⟨
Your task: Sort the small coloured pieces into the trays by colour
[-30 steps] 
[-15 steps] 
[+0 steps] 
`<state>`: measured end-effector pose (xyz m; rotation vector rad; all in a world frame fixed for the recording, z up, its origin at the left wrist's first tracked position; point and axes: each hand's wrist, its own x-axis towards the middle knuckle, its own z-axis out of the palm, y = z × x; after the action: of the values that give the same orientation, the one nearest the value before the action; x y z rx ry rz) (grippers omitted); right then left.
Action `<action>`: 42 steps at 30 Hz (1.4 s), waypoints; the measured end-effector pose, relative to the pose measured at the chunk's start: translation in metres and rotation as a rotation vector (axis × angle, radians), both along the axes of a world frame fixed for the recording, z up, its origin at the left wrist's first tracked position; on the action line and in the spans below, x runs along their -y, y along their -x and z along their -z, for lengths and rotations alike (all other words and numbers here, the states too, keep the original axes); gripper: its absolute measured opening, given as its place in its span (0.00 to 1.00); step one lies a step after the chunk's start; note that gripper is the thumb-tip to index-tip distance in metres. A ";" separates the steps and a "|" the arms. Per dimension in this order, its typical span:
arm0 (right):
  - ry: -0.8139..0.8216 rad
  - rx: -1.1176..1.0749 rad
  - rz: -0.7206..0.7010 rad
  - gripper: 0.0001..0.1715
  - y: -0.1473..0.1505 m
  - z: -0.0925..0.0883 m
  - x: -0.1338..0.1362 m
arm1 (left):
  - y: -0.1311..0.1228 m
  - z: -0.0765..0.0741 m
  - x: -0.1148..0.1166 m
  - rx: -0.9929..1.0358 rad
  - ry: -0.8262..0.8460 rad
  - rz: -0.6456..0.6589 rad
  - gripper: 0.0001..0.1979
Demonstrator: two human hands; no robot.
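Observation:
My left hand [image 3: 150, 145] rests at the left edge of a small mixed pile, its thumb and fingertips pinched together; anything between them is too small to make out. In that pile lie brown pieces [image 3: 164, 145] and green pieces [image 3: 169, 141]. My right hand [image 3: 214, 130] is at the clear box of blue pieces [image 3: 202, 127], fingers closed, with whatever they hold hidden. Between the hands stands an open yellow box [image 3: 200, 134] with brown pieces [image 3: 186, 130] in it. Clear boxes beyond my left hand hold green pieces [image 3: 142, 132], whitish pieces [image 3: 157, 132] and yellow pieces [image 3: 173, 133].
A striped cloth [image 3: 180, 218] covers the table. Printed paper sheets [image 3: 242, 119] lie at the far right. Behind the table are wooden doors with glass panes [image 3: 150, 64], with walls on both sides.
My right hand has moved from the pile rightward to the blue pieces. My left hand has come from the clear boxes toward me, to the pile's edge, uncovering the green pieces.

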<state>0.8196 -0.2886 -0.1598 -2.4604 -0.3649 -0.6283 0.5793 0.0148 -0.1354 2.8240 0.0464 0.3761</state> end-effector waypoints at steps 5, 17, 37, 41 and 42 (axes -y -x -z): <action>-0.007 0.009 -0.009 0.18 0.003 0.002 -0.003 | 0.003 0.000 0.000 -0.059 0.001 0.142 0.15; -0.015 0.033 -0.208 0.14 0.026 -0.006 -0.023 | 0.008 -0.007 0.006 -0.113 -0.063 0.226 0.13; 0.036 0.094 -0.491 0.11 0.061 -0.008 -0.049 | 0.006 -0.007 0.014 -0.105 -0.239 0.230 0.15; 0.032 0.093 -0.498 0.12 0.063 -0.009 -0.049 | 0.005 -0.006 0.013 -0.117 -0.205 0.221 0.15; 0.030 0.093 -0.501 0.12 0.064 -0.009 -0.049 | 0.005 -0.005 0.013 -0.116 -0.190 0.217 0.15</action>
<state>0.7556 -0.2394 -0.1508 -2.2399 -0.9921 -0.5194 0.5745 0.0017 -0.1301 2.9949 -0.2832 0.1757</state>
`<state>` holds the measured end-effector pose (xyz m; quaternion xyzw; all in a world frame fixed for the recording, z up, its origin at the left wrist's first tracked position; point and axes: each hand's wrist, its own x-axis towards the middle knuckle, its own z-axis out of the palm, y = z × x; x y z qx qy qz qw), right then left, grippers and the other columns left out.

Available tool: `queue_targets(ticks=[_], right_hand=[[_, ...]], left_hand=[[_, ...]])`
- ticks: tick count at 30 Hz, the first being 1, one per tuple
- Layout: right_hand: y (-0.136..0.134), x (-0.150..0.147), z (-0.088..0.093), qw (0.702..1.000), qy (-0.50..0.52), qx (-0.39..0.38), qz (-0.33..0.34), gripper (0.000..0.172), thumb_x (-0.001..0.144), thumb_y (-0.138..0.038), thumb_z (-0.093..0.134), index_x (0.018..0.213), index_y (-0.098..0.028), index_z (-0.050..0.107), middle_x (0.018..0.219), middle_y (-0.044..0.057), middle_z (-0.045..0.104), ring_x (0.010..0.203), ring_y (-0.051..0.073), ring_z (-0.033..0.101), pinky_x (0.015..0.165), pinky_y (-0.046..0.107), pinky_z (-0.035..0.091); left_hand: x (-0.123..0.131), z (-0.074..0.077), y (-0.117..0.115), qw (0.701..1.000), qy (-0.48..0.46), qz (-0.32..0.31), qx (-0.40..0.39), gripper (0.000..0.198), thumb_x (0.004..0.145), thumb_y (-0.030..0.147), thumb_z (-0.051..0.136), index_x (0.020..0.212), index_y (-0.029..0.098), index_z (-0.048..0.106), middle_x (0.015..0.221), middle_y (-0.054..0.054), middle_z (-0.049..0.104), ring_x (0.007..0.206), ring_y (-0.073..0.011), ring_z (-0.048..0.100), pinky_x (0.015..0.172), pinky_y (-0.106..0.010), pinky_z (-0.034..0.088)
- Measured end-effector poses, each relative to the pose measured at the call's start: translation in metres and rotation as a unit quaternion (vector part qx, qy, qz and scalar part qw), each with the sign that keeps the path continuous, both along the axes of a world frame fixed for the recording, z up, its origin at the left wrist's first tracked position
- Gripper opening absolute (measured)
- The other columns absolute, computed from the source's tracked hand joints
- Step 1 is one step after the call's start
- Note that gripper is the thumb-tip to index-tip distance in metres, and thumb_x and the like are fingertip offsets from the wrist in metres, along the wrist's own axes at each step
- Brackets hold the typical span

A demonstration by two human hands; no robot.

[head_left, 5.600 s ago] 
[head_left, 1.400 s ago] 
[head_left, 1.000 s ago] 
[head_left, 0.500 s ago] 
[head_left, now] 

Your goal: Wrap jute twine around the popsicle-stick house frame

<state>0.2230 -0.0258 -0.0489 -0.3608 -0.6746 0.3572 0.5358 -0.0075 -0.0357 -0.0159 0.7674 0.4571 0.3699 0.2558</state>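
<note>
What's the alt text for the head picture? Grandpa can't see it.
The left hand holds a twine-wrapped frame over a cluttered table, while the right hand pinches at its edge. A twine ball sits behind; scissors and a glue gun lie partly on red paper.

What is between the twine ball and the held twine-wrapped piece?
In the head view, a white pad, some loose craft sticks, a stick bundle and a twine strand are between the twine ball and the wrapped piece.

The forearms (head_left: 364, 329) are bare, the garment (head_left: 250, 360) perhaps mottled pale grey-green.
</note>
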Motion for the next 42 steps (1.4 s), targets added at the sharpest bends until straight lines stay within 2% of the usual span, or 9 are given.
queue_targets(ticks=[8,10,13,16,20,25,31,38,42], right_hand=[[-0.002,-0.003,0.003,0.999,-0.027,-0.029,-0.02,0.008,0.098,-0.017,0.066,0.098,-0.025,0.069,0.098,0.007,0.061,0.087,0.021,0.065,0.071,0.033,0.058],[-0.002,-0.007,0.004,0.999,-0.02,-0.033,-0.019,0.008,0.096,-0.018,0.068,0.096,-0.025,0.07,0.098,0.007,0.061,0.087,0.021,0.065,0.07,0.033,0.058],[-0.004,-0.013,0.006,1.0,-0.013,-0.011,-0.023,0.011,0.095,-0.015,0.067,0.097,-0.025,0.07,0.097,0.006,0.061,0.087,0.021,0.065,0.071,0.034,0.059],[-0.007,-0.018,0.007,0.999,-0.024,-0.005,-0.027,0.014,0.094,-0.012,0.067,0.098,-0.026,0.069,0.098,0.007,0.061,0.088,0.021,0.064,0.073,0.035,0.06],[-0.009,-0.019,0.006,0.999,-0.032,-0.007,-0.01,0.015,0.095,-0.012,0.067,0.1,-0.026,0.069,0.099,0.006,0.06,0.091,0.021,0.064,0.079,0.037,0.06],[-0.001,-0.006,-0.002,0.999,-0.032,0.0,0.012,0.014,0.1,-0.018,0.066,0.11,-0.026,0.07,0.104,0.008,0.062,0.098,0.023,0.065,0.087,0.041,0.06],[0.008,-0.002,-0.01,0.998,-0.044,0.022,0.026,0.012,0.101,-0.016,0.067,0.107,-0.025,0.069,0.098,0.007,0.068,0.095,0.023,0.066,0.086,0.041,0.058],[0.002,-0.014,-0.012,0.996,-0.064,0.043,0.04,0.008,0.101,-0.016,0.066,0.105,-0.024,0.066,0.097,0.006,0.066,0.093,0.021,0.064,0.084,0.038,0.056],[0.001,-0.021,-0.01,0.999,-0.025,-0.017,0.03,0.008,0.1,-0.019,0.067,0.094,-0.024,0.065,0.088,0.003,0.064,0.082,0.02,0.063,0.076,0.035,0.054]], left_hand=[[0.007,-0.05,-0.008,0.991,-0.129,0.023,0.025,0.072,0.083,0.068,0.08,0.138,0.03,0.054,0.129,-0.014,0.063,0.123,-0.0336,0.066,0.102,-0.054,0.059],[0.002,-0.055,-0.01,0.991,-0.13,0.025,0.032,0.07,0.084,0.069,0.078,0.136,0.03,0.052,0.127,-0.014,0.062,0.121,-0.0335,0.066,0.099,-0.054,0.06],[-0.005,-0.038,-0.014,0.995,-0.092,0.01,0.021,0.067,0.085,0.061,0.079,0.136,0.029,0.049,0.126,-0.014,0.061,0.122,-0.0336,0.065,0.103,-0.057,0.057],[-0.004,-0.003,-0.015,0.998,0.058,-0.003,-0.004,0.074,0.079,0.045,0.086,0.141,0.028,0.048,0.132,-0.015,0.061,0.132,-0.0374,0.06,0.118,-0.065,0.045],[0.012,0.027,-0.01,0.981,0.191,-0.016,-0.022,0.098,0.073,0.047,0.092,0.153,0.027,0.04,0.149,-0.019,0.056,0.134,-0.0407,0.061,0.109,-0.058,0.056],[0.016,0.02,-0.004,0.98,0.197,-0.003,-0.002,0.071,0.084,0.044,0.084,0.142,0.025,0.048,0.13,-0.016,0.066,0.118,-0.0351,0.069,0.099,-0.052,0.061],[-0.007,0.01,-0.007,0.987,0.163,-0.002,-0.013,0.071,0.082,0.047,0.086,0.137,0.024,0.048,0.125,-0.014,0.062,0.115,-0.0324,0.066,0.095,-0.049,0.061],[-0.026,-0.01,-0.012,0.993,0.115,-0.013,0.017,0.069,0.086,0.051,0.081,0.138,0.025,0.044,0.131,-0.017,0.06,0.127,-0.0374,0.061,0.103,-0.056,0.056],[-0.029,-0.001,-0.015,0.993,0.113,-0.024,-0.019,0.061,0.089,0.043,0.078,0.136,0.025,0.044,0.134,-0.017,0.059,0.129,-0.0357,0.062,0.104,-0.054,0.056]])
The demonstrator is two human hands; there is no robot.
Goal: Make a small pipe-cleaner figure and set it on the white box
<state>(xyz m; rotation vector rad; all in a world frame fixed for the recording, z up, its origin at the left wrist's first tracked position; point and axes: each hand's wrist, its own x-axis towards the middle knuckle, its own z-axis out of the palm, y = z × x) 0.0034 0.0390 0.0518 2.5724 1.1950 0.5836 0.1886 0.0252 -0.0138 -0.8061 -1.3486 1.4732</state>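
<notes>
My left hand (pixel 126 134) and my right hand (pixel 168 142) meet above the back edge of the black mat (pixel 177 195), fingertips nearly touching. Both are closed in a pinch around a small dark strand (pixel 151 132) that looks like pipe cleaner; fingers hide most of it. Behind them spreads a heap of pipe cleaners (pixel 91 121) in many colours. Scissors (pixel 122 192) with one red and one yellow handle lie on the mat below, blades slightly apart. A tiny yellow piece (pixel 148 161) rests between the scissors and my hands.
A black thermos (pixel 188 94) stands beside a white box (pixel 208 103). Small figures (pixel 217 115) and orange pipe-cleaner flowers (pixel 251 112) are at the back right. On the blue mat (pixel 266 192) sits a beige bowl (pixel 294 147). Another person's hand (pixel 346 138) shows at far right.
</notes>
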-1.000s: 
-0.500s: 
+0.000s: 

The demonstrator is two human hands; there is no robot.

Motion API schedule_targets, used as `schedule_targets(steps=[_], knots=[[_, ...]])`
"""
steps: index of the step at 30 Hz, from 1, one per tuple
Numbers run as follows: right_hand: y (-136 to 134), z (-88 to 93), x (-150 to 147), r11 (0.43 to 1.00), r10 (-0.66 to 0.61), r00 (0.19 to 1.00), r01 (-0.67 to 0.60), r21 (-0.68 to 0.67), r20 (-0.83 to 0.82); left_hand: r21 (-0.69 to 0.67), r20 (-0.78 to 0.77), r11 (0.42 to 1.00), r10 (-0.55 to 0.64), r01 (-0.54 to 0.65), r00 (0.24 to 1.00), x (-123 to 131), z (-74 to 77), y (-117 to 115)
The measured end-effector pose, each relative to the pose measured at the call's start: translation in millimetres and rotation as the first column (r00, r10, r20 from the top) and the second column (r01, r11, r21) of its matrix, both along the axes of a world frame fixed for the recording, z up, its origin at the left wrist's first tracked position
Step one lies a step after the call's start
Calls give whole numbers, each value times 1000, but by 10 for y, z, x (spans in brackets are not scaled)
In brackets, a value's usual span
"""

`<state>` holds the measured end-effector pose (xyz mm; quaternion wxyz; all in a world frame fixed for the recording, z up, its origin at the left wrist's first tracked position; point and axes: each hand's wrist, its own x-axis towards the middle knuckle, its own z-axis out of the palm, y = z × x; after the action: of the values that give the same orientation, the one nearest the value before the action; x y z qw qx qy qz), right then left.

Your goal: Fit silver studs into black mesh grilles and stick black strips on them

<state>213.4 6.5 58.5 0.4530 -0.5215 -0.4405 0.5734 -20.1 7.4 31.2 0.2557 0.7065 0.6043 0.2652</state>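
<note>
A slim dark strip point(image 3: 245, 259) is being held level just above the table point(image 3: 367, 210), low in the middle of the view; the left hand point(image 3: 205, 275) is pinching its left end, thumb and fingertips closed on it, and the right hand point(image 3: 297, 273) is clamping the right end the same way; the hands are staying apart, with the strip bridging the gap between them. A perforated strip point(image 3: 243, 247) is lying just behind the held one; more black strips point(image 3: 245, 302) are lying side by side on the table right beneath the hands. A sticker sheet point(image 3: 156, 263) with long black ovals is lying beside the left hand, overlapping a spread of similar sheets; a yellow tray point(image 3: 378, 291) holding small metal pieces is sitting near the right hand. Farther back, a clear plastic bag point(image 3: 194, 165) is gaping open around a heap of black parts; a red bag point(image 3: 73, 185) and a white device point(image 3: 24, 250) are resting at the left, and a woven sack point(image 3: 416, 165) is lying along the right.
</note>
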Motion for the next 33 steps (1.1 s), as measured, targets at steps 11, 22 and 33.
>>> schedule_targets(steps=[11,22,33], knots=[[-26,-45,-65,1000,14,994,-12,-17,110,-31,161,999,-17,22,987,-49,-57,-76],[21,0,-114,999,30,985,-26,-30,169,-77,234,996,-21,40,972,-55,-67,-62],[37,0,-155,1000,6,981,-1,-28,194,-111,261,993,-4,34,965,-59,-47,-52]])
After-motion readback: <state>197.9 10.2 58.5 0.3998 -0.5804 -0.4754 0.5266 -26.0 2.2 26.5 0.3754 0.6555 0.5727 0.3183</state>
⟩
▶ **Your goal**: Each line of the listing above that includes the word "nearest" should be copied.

▶ **Exercise answer**:
`<state>`: measured end-effector pose (xyz m; rotation vector rad; all in a world frame fixed for the recording, z up, its origin at the left wrist's first tracked position; point and axes: each hand's wrist, its own x-axis towards the middle knuckle, its own z-axis out of the palm, y = z × x; after the action: of the values that give the same orientation, the one nearest the value before the action; x y z rx ry rz) (grippers omitted); right then left.
`<state>` holds the measured end-effector pose (xyz mm; quaternion wxyz; all in a world frame fixed for the recording, z up, its origin at the left wrist's first tracked position; point and axes: each hand's wrist, its own x-axis towards the middle knuckle, its own z-axis out of the palm, y = z × x; after the action: of the values that give the same orientation, the one nearest the value before the action; x y z qw qx qy qz), right then left.

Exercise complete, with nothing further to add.